Le Collectif espère pouvoir fixer un objectif à 5 ans de réduction des décès et des hospitalisations dus au mauvais usage du médicament, ce qui passe par la création d’un observatoire pour disposer de données consolidées. Car les chiffres présentés sont encore peu précis : plus de 10 000 décès et plus de 130 000 hospitalisations seraient dus au mauvais usage du médicament en France chaque année. Pour Jean-Marc Aubert, à la tête de la Direction de la recherche, des études, de l’évaluation et des statistiques (DREES), trop de questions restent en suspens. « Aujourd’hui, nous ne savons pas ce qui est le plus cher entre le coût des médicaments surconsommés ou surdispensés et le coût des médicaments sous-consommés ou sous-dispensés. L’un et l’autre atteignent au moins 10 milliards d’euros, peut-être plus. Selon la littérature que j’ai pu consulter, les conséquences médico-économiques sont comprises entre 10 et 30 milliards d’euros pour le système de santé français. L’écart est important mais la difficulté vient de l’imputabilité : face à une infection résistante aux antibiotiques, personne ne peut dire qu’elle est liée ou pas à un usage excessif des antibiotiques. »
Abandon de soins
Des chiffres qui sont encore plus importants – et plus flous – concernant les hospitalisations. Toujours selon Jean-Marc Aubert, « les 130 000 hospitalisations citées par le Collectif sont un vieux chiffre qui vient d’études qu’on a du mal à retrouver ». S’appuyant sur des études internationales qui estiment entre 5 et 15 % les hospitalisations des personnes de plus de 70 ans pour mauvais usage du médicament, à quoi il faut ajouter un pourcentage pour les hospitalisations des moins de 70 ans, il estime plutôt ce chiffre à « 300 000 ou 400 000 hospitalisations, et même peut-être plus ». Soit, « à 5 000 euros l’hospitalisation en moyenne, un coût d’environ 2 milliards d’euros juste pour les hospitalisations ».

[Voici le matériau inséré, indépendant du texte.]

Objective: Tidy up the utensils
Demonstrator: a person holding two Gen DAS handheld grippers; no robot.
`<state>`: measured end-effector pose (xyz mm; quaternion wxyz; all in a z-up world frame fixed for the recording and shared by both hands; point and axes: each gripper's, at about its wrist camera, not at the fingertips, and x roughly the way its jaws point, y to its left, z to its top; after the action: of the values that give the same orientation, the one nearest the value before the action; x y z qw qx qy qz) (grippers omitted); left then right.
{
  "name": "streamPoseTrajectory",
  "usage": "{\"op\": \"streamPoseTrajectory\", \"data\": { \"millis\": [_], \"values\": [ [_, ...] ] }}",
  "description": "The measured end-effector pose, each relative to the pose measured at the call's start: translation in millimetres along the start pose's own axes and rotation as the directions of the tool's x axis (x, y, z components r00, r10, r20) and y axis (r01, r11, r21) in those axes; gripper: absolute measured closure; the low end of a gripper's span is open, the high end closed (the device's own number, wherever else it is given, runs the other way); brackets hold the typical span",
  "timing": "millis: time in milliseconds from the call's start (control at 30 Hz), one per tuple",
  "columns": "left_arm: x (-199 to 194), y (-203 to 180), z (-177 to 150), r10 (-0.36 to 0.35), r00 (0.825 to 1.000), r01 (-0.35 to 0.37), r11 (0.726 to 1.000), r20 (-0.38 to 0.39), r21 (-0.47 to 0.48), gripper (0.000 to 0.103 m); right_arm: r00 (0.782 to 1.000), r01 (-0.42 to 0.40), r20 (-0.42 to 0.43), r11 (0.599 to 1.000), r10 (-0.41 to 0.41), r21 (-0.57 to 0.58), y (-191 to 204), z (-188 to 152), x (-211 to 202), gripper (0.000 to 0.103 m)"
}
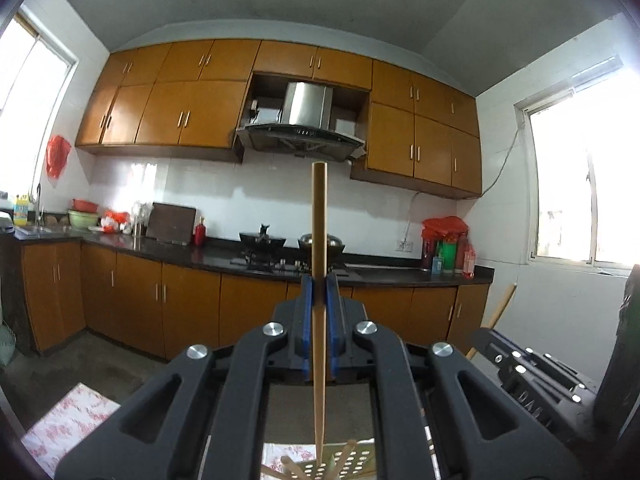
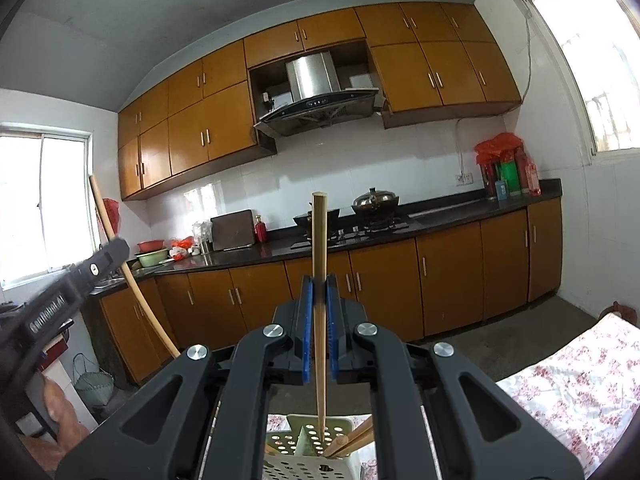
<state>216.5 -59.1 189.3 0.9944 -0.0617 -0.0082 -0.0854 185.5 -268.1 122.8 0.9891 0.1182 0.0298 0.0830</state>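
Left wrist view: left gripper (image 1: 319, 280) clamped on upright chopstick (image 1: 319, 240), tip over perforated holder (image 1: 352, 462). Right gripper (image 2: 319, 280) likewise pinches second chopstick (image 2: 319, 248), tip inside utensil caddy (image 2: 308, 440), apparently for dropping in.

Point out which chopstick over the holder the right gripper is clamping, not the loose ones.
The upright chopstick pinched between the right gripper pads, tip down over the perforated holder. The other chopsticks lean loose in the holder.
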Motion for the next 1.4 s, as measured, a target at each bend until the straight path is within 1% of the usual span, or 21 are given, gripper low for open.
{"op": "streamPoseTrajectory", "data": {
  "millis": [300,433,467,500,533,567,600,667,733,767,800,833,867,900,933,967,1000,1067,1167,1300,1400],
  "values": [
    [18.9,12.9,-36.0,0.01,0.998,-0.012,0.999,-0.063,-0.037,0.095,0.999,-0.009,-0.052,1.0,0.009,-0.005,1.8,-11.4,8.2,0.096],
    [23.0,17.4,-47.6,-0.001,0.996,-0.003,0.999,-0.091,-0.04,0.095,0.996,-0.019,-0.085,1.0,0.019,-0.004,2.4,-15.8,10.1,0.095],
    [23.1,19.0,-49.8,-0.005,0.995,0.001,0.999,-0.095,-0.043,0.093,0.996,-0.019,-0.09,1.0,0.019,-0.004,1.6,-16.8,9.6,0.095],
    [24.0,19.9,-49.8,-0.009,0.995,0.005,0.999,-0.103,-0.047,0.089,0.995,-0.019,-0.099,1.0,0.018,-0.005,1.2,-17.2,9.1,0.091],
    [23.5,22.0,-50.3,-0.007,0.994,0.001,0.999,-0.111,-0.052,0.078,0.994,-0.018,-0.104,1.0,0.018,-0.005,0.4,-16.9,8.1,0.087],
    [21.7,24.1,-49.3,-0.005,0.994,-0.002,0.998,-0.112,-0.057,0.072,0.994,-0.016,-0.104,1.0,0.016,-0.002,-0.7,-16.3,6.0,0.073],
    [19.1,24.7,-48.8,-0.003,0.994,-0.003,0.998,-0.107,-0.06,0.065,0.995,-0.013,-0.094,1.0,0.013,0.003,-2.9,-14.2,1.4,0.061],
    [9.5,30.1,-43.0,0.005,0.995,-0.011,0.998,-0.099,-0.056,0.059,0.997,-0.003,-0.076,1.0,0.003,-0.001,-5.7,-7.9,-8.0,0.059],
    [-0.7,35.8,-39.0,0.012,0.995,-0.017,0.999,-0.104,-0.049,0.048,0.997,0.002,-0.073,1.0,-0.002,-0.001,-8.5,-5.2,-15.7,0.055],
    [-6.8,39.1,-37.3,0.016,0.994,-0.021,0.999,-0.109,-0.045,0.044,0.997,0.004,-0.071,1.0,-0.004,0.001,-10.2,-3.1,-23.4,0.048],
    [-16.0,44.1,-36.4,0.028,0.993,-0.032,0.999,-0.118,-0.036,0.036,0.998,0.005,-0.069,1.0,-0.005,0.002,-10.5,-2.8,-27.0,0.039],
    [-23.1,46.7,-36.8,0.032,0.992,-0.036,0.999,-0.12,-0.031,0.029,0.998,0.006,-0.068,1.0,-0.006,0.0,-10.8,-2.8,-34.2,0.036],
    [-33.0,50.1,-37.9,0.036,0.992,-0.039,0.999,-0.122,-0.024,0.026,0.998,0.009,-0.069,1.0,-0.009,-0.008,-10.3,-4.0,-41.5,0.028],
    [-42.8,53.8,-40.0,0.045,0.991,-0.047,0.999,-0.123,-0.015,0.018,0.997,0.013,-0.07,1.0,-0.014,-0.015,-9.0,-5.7,-45.6,0.02],
    [-54.3,58.1,-43.3,0.059,0.99,-0.06,0.998,-0.125,-0.004,0.011,0.997,0.016,-0.072,1.0,-0.017,-0.025,-7.8,-8.0,-50.7,0.016],
    [-66.0,62.2,-47.4,0.072,0.989,-0.071,0.997,-0.13,0.01,0.009,0.997,0.018,-0.075,0.999,-0.021,-0.036,-5.9,-10.9,-55.6,0.008],
    [-73.8,64.8,-50.3,0.083,0.987,-0.081,0.996,-0.134,0.019,0.005,0.996,0.03,-0.081,0.998,-0.034,-0.056,-2.4,-15.6,-62.1,0.004],
    [-92.3,71.2,-58.7,0.12,0.981,-0.115,0.992,-0.154,0.042,0.004,0.994,0.053,-0.088,0.994,-0.061,-0.091,3.9,-24.1,-71.6,0.002],
    [-114.8,79.8,-71.3,0.159,0.967,-0.153,0.987,-0.199,0.047,0.004,0.987,0.101,-0.109,0.985,-0.117,-0.139,13.7,-37.2,-80.1,0.002],
    [-139.8,84.6,-88.2,0.168,0.955,-0.168,0.986,-0.242,0.023,0.004,0.975,0.137,-0.151,0.974,-0.165,-0.181,22.6,-56.2,-89.1,0.002],
    [-156.1,82.3,-98.9,0.158,0.953,-0.157,0.987,-0.26,0.024,0.004,0.971,0.14,-0.168,0.974,-0.171,-0.179,22.7,-73.0,-101.6,0.002]
  ]
}}
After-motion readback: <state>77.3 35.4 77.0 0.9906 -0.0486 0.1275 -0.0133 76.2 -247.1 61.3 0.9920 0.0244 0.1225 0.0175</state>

Pire, le directeur de la DREES n’est pas certain qu’une nette amélioration est envisageable car « les mauvaises utilisations, même si elles sont évitables, ne peuvent pas toujours être évitées ». Pour y parvenir, il faudra aussi prendre en compte la conception de chacun des acteurs de la chaîne du médicament. Selon une étude de la DREES, plus de 60 % des généralistes pensent que retirer un médicament prescrit depuis longtemps à un patient et dont il n’a plus besoin équivaut à un abandon de soins. Pour le sociologue Étienne Nouguez, « on est toujours l’inobservant de l’autre » : « Les sociologues ont souvent été sollicités par les médecins qui voulaient comprendre pourquoi les patients ne suivaient pas leurs traitements, par les pouvoirs publics pour comprendre pourquoi les médecins ne suivaient pas leurs recommandations, et par les sociologues eux-mêmes qui ne comprenaient pas pourquoi les pouvoirs publics ne suivaient pas leurs conseils. » Le Collectif s’attelle à un travail de longue haleine.
* ADMR, le Collectif (issu de la commission prospective de Federgy), CompuGroupMedical, Conférence nationale des URPS pharmaciens libéraux, Conseil national professionnel de gériatrie, Confédération des syndicats médicaux français, Fédération des syndicats pharmaceutiques de France, Klesia, Korian, LEEM, Malakoff Médéric, Ordre des masseurs-kinésithérapeutes, Ordre national des infirmiers, Société française de gériatrie et gérontologie, Teva Santé, Union des syndicats de pharmaciens d'officine, UTIP Association, Vidal France.